Prompt: From the records below, please repeat exactly the line that has "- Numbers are", the line that has "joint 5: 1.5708", and every line between them, and nothing else.

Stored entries
[Start of Attachment]

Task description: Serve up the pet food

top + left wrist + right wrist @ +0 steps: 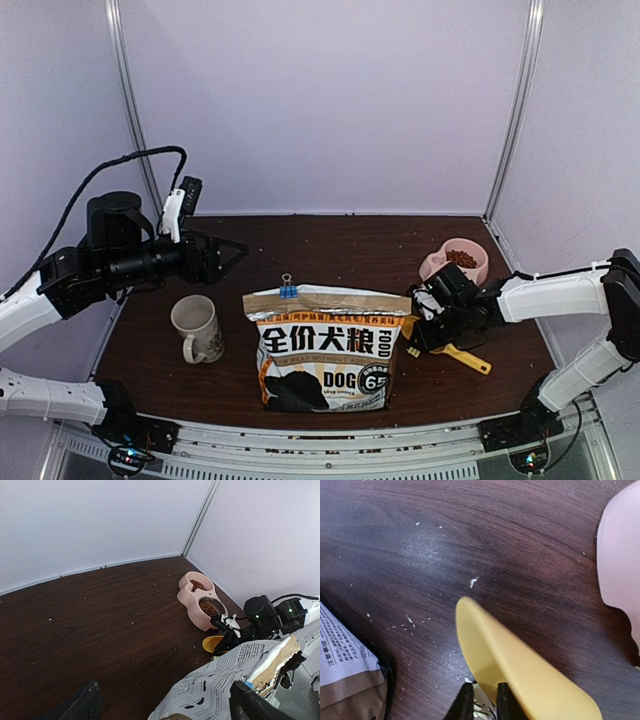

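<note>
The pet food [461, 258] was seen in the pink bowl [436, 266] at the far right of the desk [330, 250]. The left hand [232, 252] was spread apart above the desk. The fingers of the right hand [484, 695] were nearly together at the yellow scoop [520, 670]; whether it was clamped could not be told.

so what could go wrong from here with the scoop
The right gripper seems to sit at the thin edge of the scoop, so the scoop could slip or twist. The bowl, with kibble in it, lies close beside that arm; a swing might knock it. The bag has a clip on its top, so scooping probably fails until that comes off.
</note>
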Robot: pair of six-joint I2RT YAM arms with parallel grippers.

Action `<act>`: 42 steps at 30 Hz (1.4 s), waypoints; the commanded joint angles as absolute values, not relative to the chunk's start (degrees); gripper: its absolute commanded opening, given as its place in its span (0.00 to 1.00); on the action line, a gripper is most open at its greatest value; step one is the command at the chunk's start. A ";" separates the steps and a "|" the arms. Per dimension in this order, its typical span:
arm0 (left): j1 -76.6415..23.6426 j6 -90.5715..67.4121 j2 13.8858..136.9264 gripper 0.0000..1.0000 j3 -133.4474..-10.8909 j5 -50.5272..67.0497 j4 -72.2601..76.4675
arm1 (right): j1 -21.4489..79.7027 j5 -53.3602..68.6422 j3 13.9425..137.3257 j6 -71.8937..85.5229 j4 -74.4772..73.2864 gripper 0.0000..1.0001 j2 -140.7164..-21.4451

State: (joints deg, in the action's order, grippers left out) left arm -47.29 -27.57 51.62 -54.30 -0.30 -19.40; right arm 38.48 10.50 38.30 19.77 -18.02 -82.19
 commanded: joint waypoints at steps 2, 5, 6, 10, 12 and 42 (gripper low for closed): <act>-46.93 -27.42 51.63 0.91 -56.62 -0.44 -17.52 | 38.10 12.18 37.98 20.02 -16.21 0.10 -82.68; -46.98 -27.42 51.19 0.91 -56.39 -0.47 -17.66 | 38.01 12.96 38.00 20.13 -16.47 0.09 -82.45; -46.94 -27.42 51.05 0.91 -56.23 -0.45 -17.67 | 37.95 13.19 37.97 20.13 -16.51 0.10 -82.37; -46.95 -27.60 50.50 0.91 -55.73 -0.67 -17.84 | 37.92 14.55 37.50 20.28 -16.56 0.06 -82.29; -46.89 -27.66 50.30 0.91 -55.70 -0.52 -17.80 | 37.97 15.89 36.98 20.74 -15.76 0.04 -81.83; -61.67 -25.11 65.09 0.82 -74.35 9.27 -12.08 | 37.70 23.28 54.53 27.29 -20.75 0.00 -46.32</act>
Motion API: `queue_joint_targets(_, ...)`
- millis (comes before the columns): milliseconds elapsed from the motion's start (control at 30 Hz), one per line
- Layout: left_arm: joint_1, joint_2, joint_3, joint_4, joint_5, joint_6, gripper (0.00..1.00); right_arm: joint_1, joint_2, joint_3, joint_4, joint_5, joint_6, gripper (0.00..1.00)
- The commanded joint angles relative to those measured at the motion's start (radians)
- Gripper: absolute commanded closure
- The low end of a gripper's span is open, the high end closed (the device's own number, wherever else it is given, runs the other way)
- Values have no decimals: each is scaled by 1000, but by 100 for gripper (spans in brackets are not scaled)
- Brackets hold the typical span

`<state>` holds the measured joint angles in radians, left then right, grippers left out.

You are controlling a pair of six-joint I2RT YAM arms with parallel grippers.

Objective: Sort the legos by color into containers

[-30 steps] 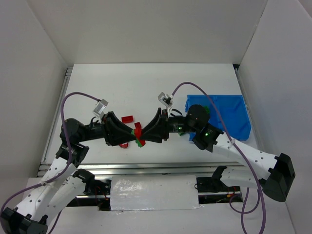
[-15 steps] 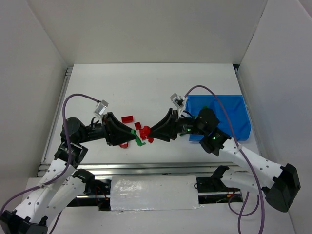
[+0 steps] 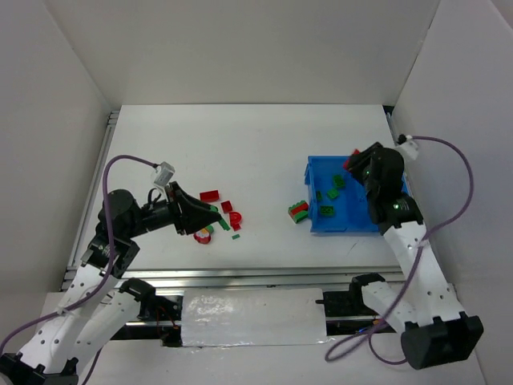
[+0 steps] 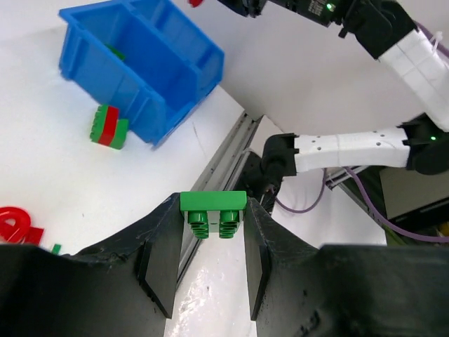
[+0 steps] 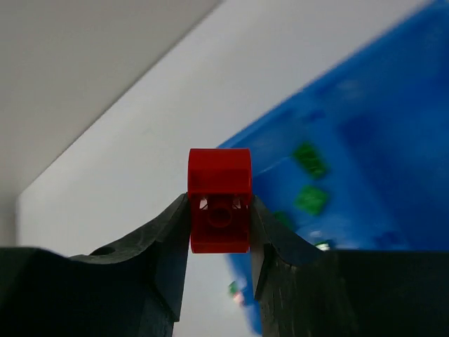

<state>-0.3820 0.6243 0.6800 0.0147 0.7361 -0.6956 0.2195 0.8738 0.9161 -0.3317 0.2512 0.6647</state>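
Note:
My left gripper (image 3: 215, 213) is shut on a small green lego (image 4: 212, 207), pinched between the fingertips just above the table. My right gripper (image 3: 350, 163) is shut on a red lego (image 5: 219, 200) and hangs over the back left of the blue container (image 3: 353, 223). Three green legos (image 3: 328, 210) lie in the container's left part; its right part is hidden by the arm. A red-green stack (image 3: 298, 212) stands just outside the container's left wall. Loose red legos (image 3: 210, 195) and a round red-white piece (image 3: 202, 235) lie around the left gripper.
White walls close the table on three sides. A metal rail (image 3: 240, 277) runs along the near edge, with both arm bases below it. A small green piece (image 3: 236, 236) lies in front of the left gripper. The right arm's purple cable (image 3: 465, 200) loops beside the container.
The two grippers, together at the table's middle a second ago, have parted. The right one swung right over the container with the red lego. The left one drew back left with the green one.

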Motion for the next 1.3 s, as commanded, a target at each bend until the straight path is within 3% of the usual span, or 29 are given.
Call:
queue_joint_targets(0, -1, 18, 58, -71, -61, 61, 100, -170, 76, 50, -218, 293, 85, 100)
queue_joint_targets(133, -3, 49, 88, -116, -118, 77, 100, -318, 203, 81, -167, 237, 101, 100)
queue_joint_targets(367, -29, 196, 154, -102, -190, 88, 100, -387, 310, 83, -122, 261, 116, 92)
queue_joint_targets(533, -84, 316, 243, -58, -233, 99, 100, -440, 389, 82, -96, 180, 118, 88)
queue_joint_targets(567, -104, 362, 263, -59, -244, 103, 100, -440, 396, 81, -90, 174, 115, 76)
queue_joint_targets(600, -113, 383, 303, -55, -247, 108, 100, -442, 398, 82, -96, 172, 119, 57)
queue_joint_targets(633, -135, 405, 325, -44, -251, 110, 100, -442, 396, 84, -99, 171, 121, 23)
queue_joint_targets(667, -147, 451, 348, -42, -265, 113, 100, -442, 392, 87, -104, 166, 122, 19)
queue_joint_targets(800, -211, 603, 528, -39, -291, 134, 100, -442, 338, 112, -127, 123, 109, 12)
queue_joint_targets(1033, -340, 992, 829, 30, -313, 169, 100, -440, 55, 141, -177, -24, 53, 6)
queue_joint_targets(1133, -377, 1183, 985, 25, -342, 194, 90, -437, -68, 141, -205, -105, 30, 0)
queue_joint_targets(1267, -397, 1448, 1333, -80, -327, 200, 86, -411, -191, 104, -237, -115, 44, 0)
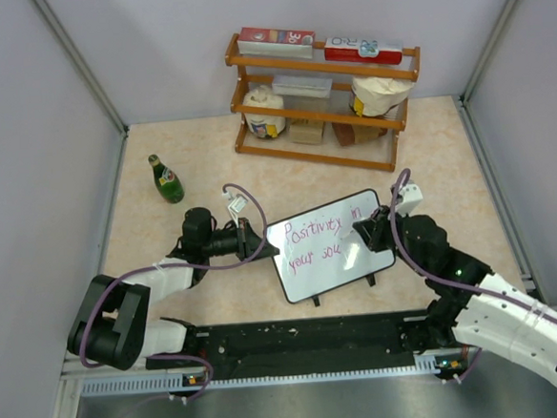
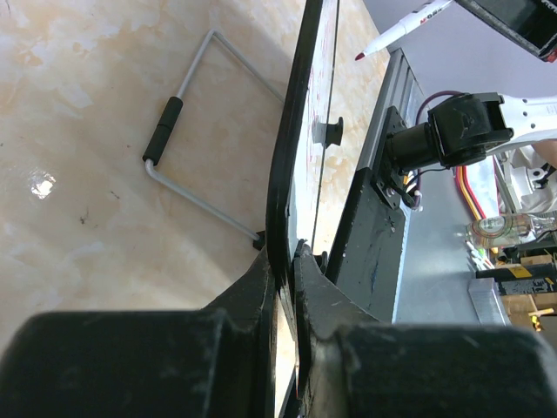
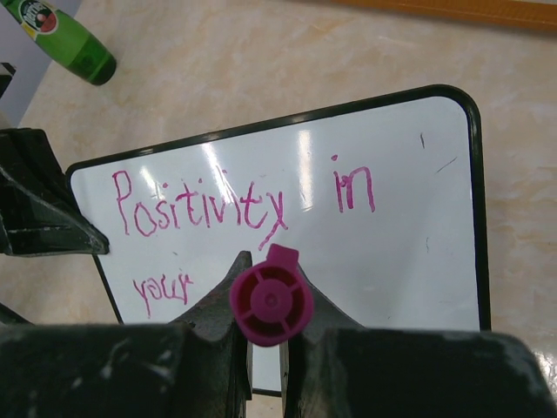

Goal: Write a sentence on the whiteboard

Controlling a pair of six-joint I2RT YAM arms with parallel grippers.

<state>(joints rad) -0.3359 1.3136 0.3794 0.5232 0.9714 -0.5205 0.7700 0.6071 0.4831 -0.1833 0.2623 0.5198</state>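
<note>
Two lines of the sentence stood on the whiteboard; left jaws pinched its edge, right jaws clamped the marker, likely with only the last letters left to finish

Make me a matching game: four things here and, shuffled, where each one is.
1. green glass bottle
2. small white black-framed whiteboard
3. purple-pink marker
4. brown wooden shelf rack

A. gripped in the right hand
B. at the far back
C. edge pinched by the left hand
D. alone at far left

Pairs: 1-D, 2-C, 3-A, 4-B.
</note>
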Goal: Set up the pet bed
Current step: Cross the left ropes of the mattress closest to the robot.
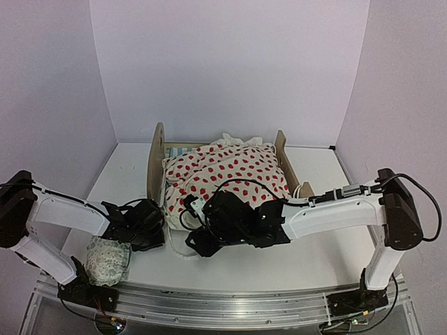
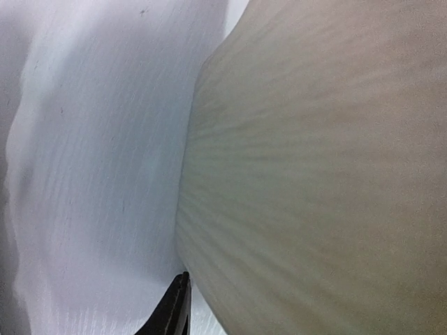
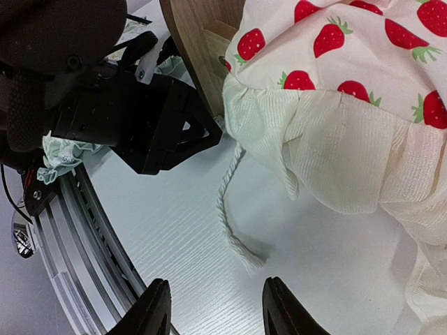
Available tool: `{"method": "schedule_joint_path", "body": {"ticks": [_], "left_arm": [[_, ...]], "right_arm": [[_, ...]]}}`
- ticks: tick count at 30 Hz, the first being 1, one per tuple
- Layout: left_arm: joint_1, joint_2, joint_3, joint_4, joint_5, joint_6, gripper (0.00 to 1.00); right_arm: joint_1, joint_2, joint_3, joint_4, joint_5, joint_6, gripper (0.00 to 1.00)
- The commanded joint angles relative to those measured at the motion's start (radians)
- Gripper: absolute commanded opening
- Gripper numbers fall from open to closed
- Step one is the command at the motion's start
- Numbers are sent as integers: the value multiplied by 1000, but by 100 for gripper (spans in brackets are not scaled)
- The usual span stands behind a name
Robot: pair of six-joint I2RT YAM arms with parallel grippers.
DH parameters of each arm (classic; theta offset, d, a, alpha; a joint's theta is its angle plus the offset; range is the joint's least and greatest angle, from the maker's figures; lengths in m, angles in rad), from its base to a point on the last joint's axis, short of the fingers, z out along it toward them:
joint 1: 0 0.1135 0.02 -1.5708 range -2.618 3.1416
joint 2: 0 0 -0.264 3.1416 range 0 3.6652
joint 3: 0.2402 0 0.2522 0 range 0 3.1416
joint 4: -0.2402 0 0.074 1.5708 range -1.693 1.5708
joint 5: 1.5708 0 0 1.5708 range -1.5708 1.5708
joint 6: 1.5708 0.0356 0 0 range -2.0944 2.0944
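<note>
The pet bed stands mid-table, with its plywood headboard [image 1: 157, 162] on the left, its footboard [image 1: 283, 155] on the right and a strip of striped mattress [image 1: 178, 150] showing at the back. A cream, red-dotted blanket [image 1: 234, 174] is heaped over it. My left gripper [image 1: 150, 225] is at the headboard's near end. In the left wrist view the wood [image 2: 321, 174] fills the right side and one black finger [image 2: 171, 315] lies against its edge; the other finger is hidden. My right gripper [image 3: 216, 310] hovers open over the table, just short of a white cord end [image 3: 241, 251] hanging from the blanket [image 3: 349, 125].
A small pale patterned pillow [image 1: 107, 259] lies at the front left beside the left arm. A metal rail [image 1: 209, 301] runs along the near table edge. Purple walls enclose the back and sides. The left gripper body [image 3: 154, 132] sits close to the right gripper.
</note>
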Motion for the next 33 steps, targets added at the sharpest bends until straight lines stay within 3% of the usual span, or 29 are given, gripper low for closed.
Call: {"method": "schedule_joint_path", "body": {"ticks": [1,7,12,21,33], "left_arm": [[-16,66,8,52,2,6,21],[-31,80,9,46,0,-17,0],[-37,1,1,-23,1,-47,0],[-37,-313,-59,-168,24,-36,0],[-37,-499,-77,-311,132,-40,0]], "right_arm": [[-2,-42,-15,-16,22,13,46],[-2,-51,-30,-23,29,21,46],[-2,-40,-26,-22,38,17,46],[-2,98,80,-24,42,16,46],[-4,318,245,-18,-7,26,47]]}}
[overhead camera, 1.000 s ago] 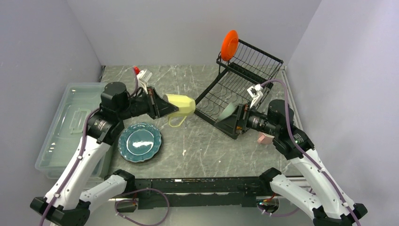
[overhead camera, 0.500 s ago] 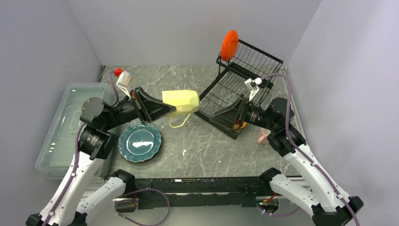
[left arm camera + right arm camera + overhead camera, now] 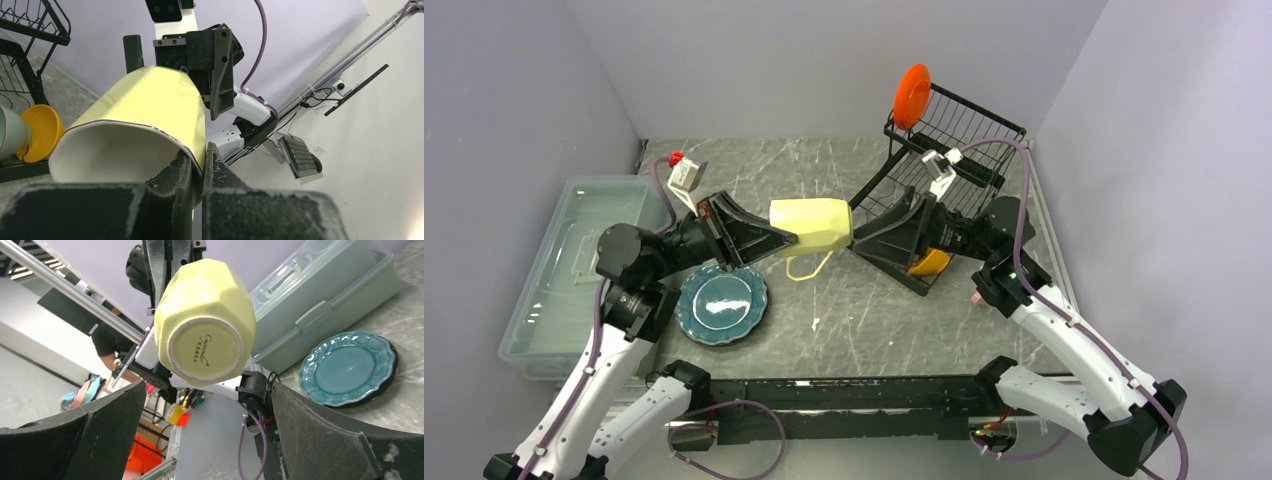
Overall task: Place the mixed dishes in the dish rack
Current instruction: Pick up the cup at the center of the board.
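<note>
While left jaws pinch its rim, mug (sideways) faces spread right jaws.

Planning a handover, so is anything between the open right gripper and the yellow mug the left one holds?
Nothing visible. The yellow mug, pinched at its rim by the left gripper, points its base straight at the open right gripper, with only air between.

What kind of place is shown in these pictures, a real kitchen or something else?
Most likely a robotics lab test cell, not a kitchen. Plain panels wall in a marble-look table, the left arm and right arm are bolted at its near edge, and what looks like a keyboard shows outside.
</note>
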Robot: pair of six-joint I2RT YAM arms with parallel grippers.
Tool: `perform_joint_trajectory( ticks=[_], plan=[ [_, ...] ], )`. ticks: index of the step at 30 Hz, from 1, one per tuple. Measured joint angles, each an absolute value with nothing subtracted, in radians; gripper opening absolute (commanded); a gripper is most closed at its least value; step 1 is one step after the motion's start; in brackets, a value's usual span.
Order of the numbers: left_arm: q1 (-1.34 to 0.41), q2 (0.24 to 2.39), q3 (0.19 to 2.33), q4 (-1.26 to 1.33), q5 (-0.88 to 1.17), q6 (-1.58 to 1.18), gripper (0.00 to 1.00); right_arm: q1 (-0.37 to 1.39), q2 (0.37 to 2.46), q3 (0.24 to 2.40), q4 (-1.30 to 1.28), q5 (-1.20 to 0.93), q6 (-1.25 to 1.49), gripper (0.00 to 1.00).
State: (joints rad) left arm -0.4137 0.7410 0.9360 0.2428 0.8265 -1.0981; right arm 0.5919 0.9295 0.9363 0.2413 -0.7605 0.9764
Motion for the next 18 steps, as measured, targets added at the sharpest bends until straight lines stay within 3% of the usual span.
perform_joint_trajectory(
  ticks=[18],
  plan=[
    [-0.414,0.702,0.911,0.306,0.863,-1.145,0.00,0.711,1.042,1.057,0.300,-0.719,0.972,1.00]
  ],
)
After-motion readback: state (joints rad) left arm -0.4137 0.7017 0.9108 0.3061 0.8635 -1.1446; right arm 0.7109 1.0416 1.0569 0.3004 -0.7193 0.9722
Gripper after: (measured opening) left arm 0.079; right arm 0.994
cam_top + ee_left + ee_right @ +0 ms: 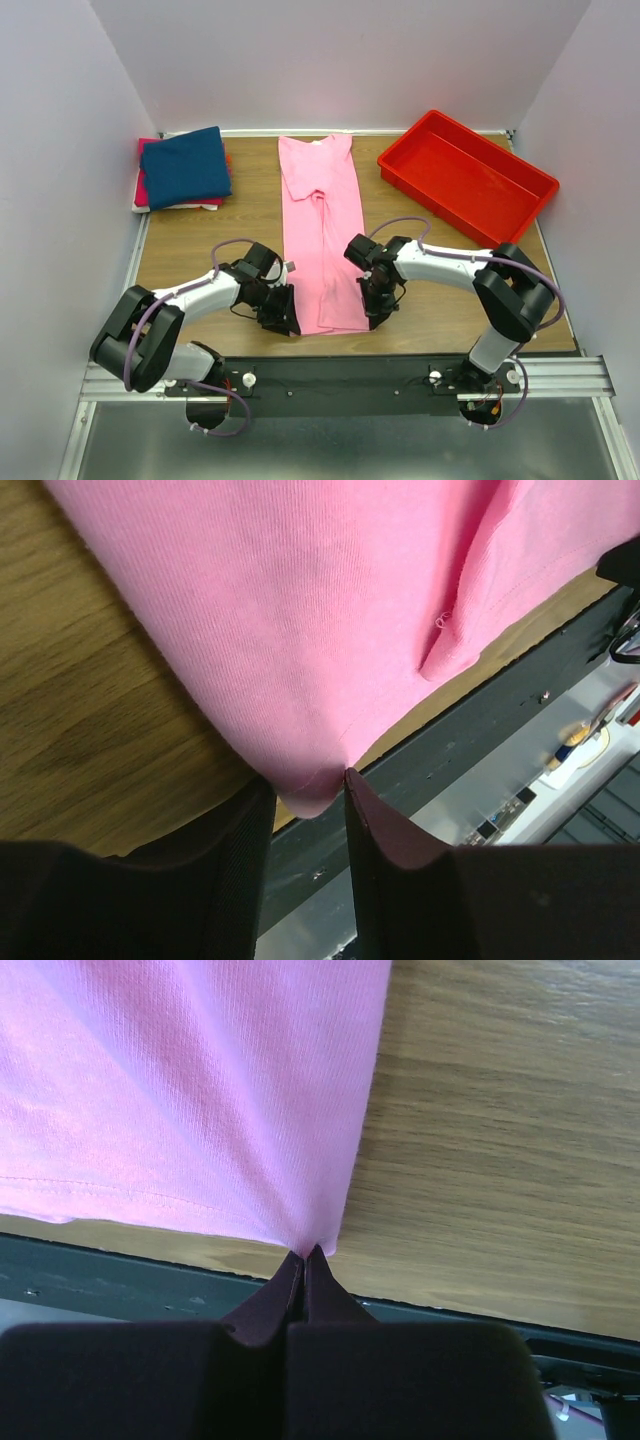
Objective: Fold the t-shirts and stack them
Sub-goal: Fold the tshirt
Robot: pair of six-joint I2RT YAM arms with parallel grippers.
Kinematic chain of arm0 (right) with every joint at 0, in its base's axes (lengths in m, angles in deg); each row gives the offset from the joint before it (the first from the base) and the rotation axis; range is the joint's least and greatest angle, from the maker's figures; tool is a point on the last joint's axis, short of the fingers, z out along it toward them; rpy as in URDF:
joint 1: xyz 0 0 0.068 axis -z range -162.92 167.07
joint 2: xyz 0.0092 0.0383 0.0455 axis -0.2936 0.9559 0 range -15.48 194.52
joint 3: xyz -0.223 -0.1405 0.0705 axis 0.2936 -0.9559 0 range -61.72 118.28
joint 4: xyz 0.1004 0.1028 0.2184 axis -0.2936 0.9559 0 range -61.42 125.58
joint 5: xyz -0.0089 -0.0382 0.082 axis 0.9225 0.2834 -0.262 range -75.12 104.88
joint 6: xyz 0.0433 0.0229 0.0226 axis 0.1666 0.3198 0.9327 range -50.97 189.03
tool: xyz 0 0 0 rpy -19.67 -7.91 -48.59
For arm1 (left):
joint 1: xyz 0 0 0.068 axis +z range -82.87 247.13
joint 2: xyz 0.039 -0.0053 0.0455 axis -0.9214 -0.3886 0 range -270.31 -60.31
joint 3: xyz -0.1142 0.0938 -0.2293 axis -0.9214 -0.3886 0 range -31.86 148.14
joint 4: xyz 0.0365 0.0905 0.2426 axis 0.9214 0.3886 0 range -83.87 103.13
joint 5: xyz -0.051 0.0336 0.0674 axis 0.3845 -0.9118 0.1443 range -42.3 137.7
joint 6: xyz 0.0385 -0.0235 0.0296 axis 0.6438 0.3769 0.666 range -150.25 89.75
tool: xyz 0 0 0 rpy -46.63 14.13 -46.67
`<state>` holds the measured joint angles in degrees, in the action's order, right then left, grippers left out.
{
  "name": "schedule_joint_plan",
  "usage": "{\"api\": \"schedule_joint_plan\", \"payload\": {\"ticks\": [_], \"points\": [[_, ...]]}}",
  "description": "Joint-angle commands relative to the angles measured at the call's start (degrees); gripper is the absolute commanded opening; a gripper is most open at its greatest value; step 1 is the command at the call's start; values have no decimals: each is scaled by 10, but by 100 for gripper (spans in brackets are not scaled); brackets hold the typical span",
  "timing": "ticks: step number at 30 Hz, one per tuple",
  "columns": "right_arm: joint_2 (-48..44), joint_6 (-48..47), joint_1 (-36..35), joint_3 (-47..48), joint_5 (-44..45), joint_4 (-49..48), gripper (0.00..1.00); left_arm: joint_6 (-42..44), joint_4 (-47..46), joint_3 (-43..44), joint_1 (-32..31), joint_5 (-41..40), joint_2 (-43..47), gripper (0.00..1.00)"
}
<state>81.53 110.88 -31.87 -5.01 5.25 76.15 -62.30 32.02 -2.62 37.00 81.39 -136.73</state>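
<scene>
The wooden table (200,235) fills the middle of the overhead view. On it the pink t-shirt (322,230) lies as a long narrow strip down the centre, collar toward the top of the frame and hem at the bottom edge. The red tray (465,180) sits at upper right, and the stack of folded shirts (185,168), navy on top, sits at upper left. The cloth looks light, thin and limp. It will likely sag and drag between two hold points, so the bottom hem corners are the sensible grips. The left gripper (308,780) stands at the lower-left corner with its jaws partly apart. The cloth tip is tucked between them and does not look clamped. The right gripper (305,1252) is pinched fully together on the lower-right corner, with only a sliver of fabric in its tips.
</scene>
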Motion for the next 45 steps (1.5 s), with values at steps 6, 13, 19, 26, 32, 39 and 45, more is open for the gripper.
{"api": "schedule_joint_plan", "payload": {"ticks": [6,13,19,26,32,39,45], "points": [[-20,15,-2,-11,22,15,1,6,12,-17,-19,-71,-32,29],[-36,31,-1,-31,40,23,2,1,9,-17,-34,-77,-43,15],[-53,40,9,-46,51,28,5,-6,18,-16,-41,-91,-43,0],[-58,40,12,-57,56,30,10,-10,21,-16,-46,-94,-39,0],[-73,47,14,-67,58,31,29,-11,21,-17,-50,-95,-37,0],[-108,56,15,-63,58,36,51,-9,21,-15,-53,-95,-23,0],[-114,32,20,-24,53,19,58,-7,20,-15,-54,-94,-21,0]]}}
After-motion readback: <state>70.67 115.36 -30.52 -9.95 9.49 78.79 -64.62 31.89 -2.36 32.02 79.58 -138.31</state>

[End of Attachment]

Written reply:
- Numbers are sent as integers: the value multiplied by 1000, but by 100 for gripper (spans in brackets are not scaled)
- The usual span stands behind a name
Robot: pair of six-joint I2RT YAM arms with parallel grippers.
DH parameters of each arm (classic; theta offset, d, a, alpha; a joint's theta is its angle plus the offset; range is the joint's least and greatest angle, from the maker's figures; lengths in m, angles in rad), from its base to a point on the last joint's axis, short of the fingers, z out along it toward them:
joint 1: 0 0.1135 0.02 -1.5708 range -2.618 3.1416
joint 2: 0 0 -0.264 3.1416 range 0 3.6652
joint 3: 0.2402 0 0.2522 0 range 0 3.1416
joint 4: -0.2402 0 0.074 1.5708 range -1.693 1.5708
joint 5: 1.5708 0 0 1.5708 range -1.5708 1.5708

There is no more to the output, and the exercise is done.